Missing support for opening single files outside mix project
lukaszsamson opened this issue · 10 comments
I'm not shure we should support it. If not then it needs to be addressed in the readme
Edit:
Due to numerous request and upcoming better support for .exs scripts in elixir 1.12 I think we should support it.
Here's the short list of issues that need to be taken care of:
- remove the warning message
- make sure basic current source file based completions work
- investigate formatting support (#324)
-
investigate compiling & loading .exs file for better completions and diagnostic messages(tracked in #89) -
investigate building and loading deps via(tracked in #654)Mix.install
- vscode extension not working (elixir-lsp/vscode-elixir-ls#195)
Yeah, I agree. I think we'd just want to add a note to the README for now. It would probably be a considerable undertaking and impact many portions of the project.
There's an (arguably minor but legitimate) case for a mode where some elixir-ls functions work outside a project, without the "No Mixfile found" warning.

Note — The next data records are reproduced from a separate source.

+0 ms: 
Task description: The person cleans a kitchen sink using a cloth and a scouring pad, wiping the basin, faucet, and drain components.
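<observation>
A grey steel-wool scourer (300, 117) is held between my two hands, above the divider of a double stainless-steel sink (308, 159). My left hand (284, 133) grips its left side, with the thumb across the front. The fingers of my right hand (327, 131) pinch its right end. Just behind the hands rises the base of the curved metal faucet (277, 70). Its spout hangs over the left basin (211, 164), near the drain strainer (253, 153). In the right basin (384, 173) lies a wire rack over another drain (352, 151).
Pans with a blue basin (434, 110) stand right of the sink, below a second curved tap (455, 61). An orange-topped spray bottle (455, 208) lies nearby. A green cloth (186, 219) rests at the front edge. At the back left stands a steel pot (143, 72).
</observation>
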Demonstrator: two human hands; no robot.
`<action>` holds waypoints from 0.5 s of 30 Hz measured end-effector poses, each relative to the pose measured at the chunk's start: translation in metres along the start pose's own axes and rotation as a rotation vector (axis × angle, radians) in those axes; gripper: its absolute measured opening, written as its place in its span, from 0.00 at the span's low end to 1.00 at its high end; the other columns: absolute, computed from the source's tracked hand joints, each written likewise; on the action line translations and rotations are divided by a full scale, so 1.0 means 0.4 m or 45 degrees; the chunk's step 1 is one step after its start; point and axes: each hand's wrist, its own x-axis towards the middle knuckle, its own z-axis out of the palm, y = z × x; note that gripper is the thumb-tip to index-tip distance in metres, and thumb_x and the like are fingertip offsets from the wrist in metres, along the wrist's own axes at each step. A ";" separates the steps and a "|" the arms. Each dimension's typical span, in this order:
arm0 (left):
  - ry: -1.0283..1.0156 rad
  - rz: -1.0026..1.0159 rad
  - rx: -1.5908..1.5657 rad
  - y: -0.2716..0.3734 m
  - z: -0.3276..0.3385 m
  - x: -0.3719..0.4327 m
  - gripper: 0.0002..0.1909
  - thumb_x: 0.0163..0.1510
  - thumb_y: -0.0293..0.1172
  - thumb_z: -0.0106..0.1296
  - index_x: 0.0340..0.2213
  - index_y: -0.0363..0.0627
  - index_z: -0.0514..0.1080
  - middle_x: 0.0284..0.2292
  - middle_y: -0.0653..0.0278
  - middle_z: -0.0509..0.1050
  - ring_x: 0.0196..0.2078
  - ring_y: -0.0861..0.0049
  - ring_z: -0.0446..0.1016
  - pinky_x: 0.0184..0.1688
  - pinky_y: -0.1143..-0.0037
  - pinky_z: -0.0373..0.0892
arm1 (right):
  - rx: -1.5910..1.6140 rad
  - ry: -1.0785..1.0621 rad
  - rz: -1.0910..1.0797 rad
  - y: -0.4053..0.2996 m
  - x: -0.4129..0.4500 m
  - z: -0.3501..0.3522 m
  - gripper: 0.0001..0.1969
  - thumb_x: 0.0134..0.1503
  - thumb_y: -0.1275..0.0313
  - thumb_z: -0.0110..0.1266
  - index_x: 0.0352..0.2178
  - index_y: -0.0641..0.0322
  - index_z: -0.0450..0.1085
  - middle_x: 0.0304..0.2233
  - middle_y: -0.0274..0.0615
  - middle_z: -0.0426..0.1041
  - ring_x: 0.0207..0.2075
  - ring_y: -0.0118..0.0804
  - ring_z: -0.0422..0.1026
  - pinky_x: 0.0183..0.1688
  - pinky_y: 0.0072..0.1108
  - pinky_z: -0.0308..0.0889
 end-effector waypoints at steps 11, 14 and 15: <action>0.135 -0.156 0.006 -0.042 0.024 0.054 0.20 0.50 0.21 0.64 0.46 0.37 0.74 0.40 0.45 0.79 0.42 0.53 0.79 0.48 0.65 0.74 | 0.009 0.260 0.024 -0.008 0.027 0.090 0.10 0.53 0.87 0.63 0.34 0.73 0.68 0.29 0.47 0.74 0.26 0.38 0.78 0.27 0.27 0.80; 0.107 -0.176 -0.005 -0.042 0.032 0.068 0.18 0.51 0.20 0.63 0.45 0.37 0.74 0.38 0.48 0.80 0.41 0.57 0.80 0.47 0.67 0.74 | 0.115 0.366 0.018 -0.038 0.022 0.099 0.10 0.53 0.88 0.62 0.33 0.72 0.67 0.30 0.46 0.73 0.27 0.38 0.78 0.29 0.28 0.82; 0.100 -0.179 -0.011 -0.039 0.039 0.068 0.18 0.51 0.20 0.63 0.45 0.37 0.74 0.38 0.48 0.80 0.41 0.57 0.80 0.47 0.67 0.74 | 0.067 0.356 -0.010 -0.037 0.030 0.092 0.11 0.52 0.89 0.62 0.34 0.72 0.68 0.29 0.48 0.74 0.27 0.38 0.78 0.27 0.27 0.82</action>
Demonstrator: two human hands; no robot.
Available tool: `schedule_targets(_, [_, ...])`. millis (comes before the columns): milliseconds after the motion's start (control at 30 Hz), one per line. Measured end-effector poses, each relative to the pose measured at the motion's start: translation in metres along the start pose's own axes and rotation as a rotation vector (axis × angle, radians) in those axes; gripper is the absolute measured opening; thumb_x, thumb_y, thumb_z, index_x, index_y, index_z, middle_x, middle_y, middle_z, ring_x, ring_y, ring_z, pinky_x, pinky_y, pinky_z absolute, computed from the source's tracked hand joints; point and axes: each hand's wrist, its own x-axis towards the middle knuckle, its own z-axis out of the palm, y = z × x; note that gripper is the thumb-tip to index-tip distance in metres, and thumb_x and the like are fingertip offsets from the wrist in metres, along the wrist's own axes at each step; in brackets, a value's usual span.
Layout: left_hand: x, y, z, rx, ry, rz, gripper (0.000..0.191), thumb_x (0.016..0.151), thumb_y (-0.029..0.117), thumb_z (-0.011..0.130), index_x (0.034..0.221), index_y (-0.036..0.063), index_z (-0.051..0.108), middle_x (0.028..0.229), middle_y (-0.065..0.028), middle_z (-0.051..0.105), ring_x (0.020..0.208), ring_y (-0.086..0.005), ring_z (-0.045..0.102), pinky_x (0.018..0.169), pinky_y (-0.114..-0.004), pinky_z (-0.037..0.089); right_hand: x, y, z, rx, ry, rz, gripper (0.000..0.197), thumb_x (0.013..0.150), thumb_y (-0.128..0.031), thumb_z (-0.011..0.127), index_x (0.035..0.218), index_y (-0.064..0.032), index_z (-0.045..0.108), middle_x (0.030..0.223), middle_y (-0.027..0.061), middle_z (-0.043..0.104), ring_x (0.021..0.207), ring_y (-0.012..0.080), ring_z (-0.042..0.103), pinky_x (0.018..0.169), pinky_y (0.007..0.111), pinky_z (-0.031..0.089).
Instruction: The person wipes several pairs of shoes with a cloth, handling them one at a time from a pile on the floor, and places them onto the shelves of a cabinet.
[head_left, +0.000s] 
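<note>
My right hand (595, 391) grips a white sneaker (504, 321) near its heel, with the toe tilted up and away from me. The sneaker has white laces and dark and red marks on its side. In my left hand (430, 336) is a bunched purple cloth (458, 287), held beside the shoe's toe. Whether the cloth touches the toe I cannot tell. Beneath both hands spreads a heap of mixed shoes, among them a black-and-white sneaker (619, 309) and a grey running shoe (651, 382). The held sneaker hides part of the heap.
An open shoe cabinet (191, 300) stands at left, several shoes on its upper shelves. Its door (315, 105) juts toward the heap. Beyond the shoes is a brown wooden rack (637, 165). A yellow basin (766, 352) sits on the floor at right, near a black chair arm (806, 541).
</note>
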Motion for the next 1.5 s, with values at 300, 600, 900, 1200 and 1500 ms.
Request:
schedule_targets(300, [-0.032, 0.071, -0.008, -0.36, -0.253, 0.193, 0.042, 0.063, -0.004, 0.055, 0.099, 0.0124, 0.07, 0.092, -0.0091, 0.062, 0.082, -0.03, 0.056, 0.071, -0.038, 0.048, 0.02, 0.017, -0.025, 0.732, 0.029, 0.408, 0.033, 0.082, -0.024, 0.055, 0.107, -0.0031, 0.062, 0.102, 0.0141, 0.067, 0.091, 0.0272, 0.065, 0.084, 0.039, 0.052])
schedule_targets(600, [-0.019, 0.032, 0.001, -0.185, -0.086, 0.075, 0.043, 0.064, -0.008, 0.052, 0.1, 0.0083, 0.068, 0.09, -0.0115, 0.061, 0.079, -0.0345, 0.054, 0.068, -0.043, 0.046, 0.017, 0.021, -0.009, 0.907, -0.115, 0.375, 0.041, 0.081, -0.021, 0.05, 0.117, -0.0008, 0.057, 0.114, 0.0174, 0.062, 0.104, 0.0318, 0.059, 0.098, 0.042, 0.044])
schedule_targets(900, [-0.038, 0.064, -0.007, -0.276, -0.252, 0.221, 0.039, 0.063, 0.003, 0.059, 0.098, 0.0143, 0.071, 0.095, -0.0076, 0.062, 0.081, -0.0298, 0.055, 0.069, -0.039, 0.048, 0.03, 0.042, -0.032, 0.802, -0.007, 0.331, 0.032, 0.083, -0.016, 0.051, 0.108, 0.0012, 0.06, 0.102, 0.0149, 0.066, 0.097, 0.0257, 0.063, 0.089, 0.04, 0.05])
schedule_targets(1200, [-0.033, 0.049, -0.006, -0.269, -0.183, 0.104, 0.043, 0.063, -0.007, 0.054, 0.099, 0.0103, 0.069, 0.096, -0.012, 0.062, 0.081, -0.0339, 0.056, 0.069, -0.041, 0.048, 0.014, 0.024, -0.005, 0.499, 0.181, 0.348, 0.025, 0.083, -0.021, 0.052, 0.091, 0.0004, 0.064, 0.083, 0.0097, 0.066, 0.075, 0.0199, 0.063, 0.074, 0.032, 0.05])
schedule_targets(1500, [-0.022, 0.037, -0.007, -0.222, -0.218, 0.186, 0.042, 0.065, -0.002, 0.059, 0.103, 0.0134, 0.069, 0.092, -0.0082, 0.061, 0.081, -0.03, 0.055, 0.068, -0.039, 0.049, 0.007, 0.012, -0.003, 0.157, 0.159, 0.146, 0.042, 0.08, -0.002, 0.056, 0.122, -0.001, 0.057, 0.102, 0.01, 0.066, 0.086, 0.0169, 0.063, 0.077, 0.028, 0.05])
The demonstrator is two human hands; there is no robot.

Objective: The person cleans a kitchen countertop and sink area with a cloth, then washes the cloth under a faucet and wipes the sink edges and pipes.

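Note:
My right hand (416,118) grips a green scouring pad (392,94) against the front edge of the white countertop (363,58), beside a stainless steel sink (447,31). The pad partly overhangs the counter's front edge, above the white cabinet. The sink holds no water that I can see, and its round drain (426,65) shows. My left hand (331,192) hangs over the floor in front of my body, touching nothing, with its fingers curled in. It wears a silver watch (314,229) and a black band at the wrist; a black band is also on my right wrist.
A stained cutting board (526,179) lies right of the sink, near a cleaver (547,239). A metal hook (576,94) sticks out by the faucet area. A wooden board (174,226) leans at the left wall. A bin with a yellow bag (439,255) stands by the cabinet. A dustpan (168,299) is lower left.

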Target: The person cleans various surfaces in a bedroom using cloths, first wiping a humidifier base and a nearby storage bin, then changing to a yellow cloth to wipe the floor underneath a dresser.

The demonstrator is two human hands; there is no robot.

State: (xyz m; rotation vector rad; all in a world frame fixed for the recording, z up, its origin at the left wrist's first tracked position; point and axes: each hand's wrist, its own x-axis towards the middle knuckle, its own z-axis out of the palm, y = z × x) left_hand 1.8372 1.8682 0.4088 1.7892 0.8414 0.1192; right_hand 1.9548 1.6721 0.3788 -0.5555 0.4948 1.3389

I've got a "howtos" project, basically snippets, templates, and howto READMEs for very diverse things. Eg. I have a GenServer "template" with the usual stuff I usually use, together with an application.ex. ElixirLS comes handy for these files with syntax highlighting, code formatting, and whatever works in this mode. I don't want a separate project for each (Elixir) template, these are really nothing more than bigger snippets.
The config option to disable the message, as suggested in the merged issue #435 may be the simplest solution. Note too that this use case is not related to the .exs cases where the warning usually turns up.
Mix.install/2
scripts are getting traction (e.g. https://github.com/wojtekmach/mix_install_examples), making this more relevant.
@lukaszsamson what do you think about marking this as fixed and extracting "investigate compiling & loading .exs file for better completions and diagnostic messages" and "investigate building and loading deps via Mix.install" to separate issues? I think those are different than supporting single files. Although I suppose in that case we should remove the "No Mixfile found" warning as @javobalazs mentions.
@axelson I extracted the issues and updated this one.
Although I suppose in that case we should remove the "No Mixfile found" warning as @javobalazs mentions.
The warning is already removed
I may be misunderstanding the result of this issue.
I created some exs
files manually and wrote Elixir code in them. I've apparently set up elixir-ls
successfully for Emacs:
[eglot] Connected! Server `ElixirLS' now managing `(elixir-mode)' buffers in project `advent-of-code-2022'.
When I open an exs
file, I still see the error:
[eglot] Server reports (type=3): No mixfile found in project. To use a subdirectory, set `elixirLS.projectDir` in your settings
Why do I need a mixfile for code that is in a single file and not using any mix functionality? Is this not the issue discussed here? Should I open a new issue?
You are not opening a single file. You are opening a directory that is not a mix project hence you get the warning. Nothing is wrong here.
I am not sure I understand.
In detail I do:
- I do
C-x C-f
. - tab-complete myself through the directories until the full filename is there
- press the return key
- Emacs open an
exs
file
How am I not opening a single file?
Good to know that it is just a warning though.
However, I do apparently see some linting from the language server, when I introduce syntax errors. Emacs does underline things and put red exclamation marks in the gutter. So the language server must be doing something and Emacs communicating with it. I still need to figure out completions though.
I guess all is as it should be then?
I guess all is as it should be then?
Yes. You open a directory with exs files that is not a mix project. Some mix projects have unusual directory layout and require special configuration. This warning is an attempts to discover such cases. Since you don't have a mix project you can disregard it.
Technically, what a language server considers one file is what it gets passed in initialize
request rootUri
. It it's a directory, then you open a directory. It it's a file then you open a single file.
OK thank you for confirming! Sorry for the confusion.